AAVLINK: Potent DNA-recombination method for large cargo delivery in gene therapy

Delivery of therapeutic genes is essential for gene therapy. Adeno-associated viruses (AAVs) are a prime vector for carrying gene cargoes because of their superior gene segmentation flexibility and robust gene reconstitution efficiency. However, their limited packaging capacity is a major challenge for large gene transduction.

In a study published in Cell on Jan. 27, Prof. LU Zhonghua's team from the Shenzhen Institutes of Advanced Technology of the Chinese Academy of Sciences, and collaborators from Peking University First Hospital, developed the AAV with translocation LINKage (AAVLINK), which harnesses Cre/lox-mediated intermolecular DNA recombination to enable in vivo reassembly of large genes.

AAVLINK allows flexible gene segmentation design, achieves high-efficiency full-length gene reconstitution, and markedly reduces the production of aberrant truncated proteins compared with conventional approaches.
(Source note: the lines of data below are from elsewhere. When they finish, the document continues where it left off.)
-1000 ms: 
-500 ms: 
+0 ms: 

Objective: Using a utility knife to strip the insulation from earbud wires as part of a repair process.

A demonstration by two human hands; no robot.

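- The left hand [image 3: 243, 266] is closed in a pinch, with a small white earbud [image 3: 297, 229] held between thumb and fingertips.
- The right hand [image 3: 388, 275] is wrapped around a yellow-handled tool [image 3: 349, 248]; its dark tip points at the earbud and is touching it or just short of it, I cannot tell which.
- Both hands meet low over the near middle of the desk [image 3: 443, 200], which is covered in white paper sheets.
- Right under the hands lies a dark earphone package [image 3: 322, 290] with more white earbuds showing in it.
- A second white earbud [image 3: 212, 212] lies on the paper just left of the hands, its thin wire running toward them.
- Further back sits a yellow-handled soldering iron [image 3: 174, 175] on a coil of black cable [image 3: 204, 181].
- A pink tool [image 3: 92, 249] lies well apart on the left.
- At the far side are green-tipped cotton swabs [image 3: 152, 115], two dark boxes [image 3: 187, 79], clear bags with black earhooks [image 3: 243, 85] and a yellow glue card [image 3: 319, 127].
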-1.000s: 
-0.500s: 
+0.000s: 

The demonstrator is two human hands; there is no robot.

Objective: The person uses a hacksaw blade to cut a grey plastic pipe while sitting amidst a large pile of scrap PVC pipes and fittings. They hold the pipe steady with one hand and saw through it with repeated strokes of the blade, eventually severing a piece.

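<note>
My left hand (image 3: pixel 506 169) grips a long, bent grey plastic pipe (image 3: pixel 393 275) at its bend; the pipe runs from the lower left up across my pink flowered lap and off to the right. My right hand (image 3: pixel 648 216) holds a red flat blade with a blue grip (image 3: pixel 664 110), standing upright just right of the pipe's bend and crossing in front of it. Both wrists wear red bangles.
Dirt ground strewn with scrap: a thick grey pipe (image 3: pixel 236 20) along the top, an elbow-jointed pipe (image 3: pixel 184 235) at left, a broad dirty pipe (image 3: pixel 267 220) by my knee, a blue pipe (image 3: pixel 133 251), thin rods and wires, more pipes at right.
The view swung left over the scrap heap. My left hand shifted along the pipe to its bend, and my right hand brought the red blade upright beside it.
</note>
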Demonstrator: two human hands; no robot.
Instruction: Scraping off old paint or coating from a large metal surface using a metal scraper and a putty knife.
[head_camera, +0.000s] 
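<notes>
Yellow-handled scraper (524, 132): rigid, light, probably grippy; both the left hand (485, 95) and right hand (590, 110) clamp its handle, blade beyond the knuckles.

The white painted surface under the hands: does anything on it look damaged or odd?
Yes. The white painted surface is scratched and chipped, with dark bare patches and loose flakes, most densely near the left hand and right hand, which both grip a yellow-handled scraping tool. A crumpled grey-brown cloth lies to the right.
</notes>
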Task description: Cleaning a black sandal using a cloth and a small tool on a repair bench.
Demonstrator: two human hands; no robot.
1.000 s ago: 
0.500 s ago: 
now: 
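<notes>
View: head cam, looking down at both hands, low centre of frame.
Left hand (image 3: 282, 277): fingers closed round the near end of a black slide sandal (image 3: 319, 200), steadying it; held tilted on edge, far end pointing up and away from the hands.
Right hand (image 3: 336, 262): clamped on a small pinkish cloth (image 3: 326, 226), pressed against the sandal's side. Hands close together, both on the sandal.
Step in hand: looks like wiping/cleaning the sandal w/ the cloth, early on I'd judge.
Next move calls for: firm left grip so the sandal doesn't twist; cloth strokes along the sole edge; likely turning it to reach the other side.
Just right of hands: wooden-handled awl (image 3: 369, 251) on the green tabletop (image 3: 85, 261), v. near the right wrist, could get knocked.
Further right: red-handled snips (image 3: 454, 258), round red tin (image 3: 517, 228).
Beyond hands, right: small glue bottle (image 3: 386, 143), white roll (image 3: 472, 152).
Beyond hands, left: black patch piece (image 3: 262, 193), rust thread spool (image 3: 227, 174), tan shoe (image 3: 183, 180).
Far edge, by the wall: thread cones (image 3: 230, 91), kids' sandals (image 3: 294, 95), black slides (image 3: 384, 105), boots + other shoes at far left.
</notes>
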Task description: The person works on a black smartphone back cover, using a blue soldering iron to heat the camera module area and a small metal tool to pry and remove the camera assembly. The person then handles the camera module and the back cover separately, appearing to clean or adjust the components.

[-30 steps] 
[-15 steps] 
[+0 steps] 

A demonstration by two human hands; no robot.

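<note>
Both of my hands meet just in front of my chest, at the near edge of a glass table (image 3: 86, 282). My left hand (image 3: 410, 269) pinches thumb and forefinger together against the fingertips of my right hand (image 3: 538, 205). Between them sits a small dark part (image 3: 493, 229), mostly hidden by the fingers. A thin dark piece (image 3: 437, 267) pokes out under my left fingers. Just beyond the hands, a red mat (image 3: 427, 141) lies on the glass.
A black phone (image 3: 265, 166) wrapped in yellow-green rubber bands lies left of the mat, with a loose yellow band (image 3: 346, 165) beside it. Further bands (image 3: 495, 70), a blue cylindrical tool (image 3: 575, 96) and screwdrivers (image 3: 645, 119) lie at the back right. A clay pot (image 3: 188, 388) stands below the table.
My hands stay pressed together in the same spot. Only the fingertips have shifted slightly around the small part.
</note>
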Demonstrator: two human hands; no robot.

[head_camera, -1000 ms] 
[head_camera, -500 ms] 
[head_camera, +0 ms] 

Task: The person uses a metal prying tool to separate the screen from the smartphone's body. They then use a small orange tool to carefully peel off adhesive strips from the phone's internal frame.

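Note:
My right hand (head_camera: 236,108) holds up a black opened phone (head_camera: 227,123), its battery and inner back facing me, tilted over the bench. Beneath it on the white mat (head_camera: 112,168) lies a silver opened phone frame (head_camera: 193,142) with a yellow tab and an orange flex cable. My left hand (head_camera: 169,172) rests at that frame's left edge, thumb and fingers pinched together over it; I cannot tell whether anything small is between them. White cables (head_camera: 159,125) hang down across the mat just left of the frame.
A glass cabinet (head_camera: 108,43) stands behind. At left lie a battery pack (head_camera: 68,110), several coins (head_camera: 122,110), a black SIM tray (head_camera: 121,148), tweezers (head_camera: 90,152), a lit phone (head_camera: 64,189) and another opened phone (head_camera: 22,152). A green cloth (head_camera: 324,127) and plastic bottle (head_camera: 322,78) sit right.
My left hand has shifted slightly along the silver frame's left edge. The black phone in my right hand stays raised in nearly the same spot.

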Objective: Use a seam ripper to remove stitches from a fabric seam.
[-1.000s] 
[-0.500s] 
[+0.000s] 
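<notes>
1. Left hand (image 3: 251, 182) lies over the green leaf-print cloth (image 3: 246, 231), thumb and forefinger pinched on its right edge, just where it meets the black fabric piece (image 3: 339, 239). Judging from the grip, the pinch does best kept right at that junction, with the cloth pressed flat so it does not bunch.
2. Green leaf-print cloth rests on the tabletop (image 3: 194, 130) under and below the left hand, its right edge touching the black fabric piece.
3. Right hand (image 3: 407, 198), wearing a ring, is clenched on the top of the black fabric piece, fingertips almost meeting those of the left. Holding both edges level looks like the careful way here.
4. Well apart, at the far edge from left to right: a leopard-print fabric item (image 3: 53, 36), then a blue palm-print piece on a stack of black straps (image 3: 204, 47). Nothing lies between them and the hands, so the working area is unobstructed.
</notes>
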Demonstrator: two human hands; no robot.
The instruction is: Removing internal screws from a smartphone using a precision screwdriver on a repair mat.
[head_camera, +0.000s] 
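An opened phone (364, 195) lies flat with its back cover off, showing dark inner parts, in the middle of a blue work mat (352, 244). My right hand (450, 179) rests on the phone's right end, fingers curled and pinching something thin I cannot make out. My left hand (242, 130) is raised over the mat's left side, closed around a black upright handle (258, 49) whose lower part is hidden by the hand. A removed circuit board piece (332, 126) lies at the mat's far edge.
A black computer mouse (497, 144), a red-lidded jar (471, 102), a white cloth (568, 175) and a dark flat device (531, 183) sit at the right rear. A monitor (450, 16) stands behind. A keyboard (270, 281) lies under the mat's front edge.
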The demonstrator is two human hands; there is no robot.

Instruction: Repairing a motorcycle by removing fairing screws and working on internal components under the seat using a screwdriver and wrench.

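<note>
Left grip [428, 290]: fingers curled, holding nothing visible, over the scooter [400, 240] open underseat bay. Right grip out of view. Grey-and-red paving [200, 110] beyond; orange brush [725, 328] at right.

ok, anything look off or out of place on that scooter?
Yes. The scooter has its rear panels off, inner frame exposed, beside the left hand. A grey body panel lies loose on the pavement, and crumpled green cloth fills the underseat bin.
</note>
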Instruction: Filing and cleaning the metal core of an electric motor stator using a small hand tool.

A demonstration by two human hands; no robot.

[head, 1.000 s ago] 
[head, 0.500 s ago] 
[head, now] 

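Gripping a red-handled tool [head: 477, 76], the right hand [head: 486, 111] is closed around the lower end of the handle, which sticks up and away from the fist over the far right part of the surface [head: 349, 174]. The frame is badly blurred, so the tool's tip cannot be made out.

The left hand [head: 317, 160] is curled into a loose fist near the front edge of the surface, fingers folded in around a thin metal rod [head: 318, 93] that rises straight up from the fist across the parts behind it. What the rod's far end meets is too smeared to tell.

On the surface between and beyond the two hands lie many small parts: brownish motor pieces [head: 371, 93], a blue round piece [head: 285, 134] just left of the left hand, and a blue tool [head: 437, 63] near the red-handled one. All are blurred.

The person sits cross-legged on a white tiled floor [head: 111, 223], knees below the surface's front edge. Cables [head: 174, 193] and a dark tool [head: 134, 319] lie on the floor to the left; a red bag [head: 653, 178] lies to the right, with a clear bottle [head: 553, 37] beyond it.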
Using animal models, the researchers found that AAVLINK enabled robust expression of full-length Shank3 and significantly rescued autism-like behavioral phenotypes in Shank3-deficient mice, and the delivery of the large epilepsy-associated gene SCN1A using AAVLINK restored gene expression and alleviated seizure phenotypes in mutant mice. The findings provided strong evidence that AAVLINK supported functional delivery of large therapeutic genes in the nervous system.

Furthermore, the researchers introduced a destabilized Cre recombinase, and developed AAVLINK 2.0. This design allowed tighter temporal control of the recombination activity, reducing potential safety concerns while preserving high gene reconstitution efficiency.

Utilizing AAVLINK strategy, the researchers constructed a vector bank covering 193 large genes associated with inherited disorders including autism and epilepsy. They validated the gene reconstitution capacity of all constructs. Also, this vector bank comprised five CRISPR-based genetic tools, offering insights into the wide application of AAVLINK.

The study proposes a strategy to facilitate the delivery of large gene cargoes by using AAVs, which provides therapeutic possibilities for diseases that have been considered inaccessible to AAV-based gene therapy.